Visual cue: Sphere approaching target (Starbucks cup)
Gradual rotation for a left turn guided by 3D footprint model
Google Carboard + Android phone: Low-cost, accessible solution
Through our research, we discovered that many of the limitations experienced by people with Parkinson’s disease can be overcome with perceptual tricks. While the pace of walking on a flat surface is staggered and interrupted, the continuous motion of using a staircase--or even the illusion of a staircase--can enable a person with Parkinson’s to walk with a regular gait. And while many encounter difficulty extending an arm to interact with an object, the introduction of a moving target provides an active stimulus that prompts a response.
Click here for the inspiration behind our project (3:45 - 5:05).
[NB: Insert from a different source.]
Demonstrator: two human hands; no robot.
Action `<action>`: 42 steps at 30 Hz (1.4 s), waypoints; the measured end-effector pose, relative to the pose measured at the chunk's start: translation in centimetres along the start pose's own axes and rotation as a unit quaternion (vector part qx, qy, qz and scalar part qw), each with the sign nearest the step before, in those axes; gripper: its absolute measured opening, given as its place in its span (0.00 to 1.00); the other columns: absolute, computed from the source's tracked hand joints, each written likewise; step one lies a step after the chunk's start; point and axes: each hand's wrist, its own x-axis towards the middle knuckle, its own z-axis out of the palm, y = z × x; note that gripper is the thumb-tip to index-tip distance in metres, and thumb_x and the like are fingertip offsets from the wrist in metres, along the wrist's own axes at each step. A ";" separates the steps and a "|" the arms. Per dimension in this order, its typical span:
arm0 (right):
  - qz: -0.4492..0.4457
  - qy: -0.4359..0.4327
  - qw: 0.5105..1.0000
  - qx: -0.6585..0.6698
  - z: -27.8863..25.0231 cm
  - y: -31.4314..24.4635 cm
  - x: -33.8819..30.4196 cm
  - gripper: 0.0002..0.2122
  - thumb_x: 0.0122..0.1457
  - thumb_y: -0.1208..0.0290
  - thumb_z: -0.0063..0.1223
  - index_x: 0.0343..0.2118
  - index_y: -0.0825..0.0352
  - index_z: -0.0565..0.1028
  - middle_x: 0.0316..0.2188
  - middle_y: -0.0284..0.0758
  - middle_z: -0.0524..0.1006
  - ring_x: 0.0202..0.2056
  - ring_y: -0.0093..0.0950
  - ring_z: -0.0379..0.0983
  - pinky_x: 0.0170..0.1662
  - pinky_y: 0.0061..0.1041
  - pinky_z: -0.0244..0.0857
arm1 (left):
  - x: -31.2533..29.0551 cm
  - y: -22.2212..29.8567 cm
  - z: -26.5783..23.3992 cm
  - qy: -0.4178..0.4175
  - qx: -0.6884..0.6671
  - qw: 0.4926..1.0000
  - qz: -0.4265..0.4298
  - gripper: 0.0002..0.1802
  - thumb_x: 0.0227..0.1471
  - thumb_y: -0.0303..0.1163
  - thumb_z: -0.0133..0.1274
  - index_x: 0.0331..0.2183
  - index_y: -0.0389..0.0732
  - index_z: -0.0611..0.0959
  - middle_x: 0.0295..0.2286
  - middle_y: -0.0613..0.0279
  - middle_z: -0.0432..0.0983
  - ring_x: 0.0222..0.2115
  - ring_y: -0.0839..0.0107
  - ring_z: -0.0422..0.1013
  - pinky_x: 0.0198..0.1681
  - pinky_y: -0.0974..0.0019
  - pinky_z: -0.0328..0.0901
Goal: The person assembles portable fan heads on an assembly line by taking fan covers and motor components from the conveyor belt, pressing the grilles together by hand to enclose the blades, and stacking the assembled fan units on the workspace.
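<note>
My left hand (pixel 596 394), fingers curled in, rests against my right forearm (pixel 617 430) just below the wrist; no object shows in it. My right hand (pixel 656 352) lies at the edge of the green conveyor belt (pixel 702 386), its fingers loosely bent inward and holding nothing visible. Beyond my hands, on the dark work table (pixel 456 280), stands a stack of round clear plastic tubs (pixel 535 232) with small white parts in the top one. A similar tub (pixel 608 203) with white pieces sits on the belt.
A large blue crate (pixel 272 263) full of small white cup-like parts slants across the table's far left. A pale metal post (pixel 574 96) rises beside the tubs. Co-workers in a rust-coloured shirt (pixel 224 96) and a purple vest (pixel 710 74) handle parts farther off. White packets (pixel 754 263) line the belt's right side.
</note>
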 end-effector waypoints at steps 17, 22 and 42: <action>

We thought: What if we take this painted staircase illusion and apply it anywhere in the world?
What it does
Amviewlate (a riff on "ambulate" and "view") assists with two key problems:
Freezing of gait, an ambulatory disturbance that results in slow, shuffled walking
Dyskinesia, the impairment of voluntary movement, particularly without stimuli to trigger reflexes
Amviewlate projects visual cues in augmented reality to facilitate walking and interacting with objects. A staircase illusion helps simulate the act of climbing stairs, enabling continuous motion. A visual cue guides the hand to an intended target. All actions are governed by voice control software to enable full agency in users with limited gesture control. Through Amviewlate, we hope to restore mobility, independence, and confidence in our users.
How we built it
For this project, we quickly set up an AR application using Google Cardboard and a marker recognizer library called Vuforia. The next challenge was to integrate speech recognition as part of the app. There were no free Android speech recognizer assets available on Unity, so we had to build one ourselves by integrating Android plug-ins to the Unity project. Finally, we set up the whole scene in the application to provide a compelling experience for people with Parkinson's disease.
Challenges we ran into
We ran into several challenges while developing Amviewlate. It was important to us to incorporate voice controls to help people with Parkinson’s (who have trouble with precise gesture controls) navigate the AR experience. However, connecting the Android speech recognizer with Unity and exporting to a phone proved challenging.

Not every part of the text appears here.